Source:
Albany Times UnionBy JOAN LOWY, Associated Press
Last updated: 4:42 p.m., Wednesday, March 12, 2008
WASHINGTON -- Democratic Sen. Barack Obama assailed as "slice and dice" politics Geraldine Ferraro's assertion that he wouldn't be where he is in the presidential race if he weren't black. The back-and-forth between the two Democratic trailblazers -- Obama, seeking to be the nation's first black president, and Ferraro, who was the first woman on a major party presidential ticket in 1984 -- continued for a second day as they made appearances on network and cable morning news programs.
"Part of what I think Geraldine Ferraro is doing, and I respect the fact that she was a trailblazer, is to participate in the kind of slice and dice politics that's about race and about gender and about this and that, and that's what Americans are tired of because they recognize that when we divide ourselves in that way we can't solve problems," Obama said on NBC's "Today" show. Later, at a news conference in Chicago, Obama said he did not think Ferraro's comments were racist. "I think that her comments were ridiculous. I think they were wrong-headed," he said. "The notion that it is a great advantage to me to be an African American named Barack Obama and pursue the presidency, I think, is not a view that has been commonly shared by the general public."
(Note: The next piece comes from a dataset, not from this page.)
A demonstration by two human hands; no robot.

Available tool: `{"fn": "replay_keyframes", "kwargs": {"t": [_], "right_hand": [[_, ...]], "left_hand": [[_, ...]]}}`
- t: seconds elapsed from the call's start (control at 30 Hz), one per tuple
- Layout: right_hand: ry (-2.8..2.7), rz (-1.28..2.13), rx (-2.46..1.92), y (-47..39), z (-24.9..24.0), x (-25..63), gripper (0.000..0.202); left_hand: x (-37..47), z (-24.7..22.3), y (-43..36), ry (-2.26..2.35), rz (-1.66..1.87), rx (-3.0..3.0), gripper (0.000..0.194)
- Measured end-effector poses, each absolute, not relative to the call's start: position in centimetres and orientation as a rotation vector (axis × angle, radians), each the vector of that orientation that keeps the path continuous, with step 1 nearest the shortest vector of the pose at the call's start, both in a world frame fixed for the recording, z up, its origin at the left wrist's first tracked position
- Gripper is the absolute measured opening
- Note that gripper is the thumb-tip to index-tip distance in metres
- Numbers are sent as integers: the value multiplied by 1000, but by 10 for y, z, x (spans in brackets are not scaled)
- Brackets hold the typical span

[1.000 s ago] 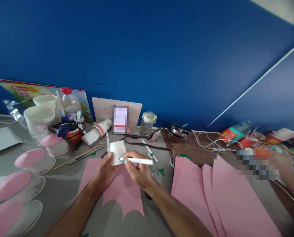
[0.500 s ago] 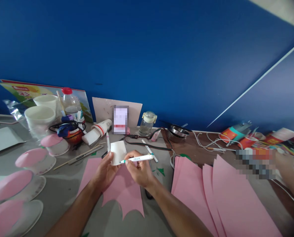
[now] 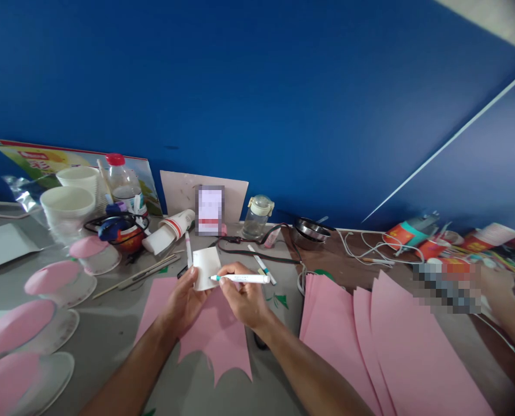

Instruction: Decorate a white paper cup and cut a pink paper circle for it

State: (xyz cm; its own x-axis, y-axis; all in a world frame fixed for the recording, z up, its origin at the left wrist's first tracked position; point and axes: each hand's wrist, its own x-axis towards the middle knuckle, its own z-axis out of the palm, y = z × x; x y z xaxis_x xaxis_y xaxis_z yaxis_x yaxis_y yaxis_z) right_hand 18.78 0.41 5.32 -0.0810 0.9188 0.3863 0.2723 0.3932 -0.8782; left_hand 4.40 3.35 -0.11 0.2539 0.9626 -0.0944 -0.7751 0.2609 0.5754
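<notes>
My left hand (image 3: pixel 185 297) is closed on a small white piece of paper or card (image 3: pixel 206 264), gripping its left and lower edges. A white marker (image 3: pixel 246 278) with a teal tip is pinched in my right hand (image 3: pixel 242 294), its tip at the lower middle of the white piece. Beneath both hands lies a pink sheet (image 3: pixel 214 332) with scalloped cuts along its near edge. Another marker (image 3: pixel 261 266) rests on the table behind my right hand.
Cups with pink paper (image 3: pixel 38 326) line the left side. White cups (image 3: pixel 67 202) and a red-capped bottle (image 3: pixel 121 179) stand behind them. A glass jar (image 3: pixel 258 216) is by the wall. Pink sheets (image 3: pixel 413 341) lie at right, near another person's arm (image 3: pixel 506 306).
The marker has tilted closer to level, and its tip has risen slightly on the white piece. My left hand stays nearly still.
</notes>
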Motion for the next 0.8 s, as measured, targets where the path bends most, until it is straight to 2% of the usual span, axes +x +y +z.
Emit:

Ferraro, who was Walter Mondale's vice presidential running mate, said Wednesday that her remarks were not racist and had been taken out of context. She accused Obama's campaign of twisting her remarks to undercut his rival for the Democratic nomination, Sen. Hillary Rodham Clinton.
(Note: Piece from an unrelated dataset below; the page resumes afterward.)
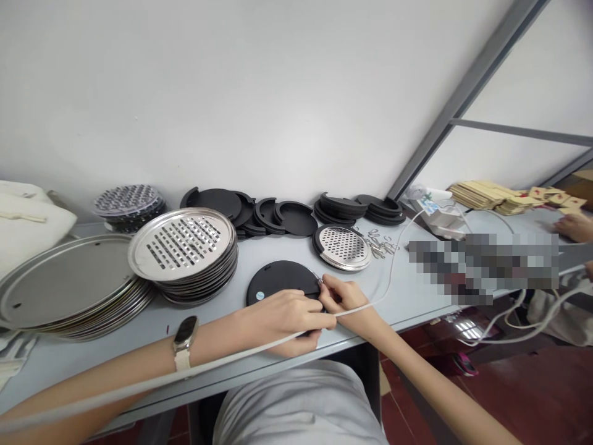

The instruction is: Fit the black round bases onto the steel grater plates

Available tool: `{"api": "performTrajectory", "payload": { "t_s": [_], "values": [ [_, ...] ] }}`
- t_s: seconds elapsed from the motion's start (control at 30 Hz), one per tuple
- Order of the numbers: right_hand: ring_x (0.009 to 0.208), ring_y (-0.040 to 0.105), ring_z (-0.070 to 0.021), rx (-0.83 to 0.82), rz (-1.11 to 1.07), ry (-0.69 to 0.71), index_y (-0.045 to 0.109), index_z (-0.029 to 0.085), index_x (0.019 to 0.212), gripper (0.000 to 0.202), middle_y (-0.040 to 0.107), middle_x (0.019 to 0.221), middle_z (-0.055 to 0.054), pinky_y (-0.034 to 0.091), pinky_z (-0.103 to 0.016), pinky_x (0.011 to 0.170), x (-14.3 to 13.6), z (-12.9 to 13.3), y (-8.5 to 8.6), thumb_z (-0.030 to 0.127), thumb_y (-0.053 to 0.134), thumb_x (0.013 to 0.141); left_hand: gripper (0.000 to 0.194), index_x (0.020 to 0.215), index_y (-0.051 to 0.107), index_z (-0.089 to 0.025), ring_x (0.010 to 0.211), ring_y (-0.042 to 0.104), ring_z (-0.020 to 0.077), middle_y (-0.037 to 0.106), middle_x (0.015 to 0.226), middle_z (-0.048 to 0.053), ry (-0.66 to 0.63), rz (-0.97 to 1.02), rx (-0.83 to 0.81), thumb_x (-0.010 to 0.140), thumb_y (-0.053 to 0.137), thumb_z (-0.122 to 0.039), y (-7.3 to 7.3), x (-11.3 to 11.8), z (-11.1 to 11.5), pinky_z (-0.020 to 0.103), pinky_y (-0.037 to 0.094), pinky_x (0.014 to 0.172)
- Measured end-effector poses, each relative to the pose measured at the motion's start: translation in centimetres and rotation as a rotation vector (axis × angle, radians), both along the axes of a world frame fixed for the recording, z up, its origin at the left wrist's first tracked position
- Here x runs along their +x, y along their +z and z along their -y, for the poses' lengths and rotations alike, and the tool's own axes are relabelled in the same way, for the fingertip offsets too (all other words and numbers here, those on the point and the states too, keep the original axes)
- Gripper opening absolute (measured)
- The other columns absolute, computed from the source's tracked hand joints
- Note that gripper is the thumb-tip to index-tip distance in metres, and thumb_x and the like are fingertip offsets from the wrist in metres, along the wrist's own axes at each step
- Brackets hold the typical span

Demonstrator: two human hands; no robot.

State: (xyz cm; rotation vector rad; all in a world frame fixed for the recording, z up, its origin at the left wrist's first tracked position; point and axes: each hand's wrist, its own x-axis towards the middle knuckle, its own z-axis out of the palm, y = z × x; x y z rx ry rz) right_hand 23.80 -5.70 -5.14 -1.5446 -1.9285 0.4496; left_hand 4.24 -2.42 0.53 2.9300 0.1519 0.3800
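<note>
A black round disc (287, 276) with a small pale blue sticker lies on the table close to its front edge. My left hand (290, 318), with a watch on its wrist, is closed on the disc's near right side. At the right rim, my right hand (345, 300) pinches a small shiny piece that its fingers mostly hide; its kind cannot be made out. Behind the right hand sits a round metal grater plate (345, 247) in a black holder. Small metal clips (380, 244) lie loose beside that plate.
Stacked metal grater plates (185, 244) and wider round trays (69, 278) stand at left. Black round holders (296, 217) line the wall. A white cable (391, 272) crosses over my hands. At far right are yellow pieces (482, 194) and another person's hand (577, 227).
</note>
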Motion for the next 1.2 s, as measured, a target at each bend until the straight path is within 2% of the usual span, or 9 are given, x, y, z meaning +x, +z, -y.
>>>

"I was talking about historic candidacies and what I started off by saying (was that) if you go back to 1984 and look at my historic candidacy, which I had just talked about all these things, in 1984 if my name was Gerard Ferraro instead of Geraldine Ferraro, I would have never been chosen as a vice presidential candidate," Ferraro said on ABC's "Good Morning America." "It had nothing to do with my qualification."
Ferraro said she has a 40-year history of opposing discrimination of all kinds, including race, and that she was outraged at criticism of her remarks by David Axelrod, Obama's chief media strategist, because he knows her and her record.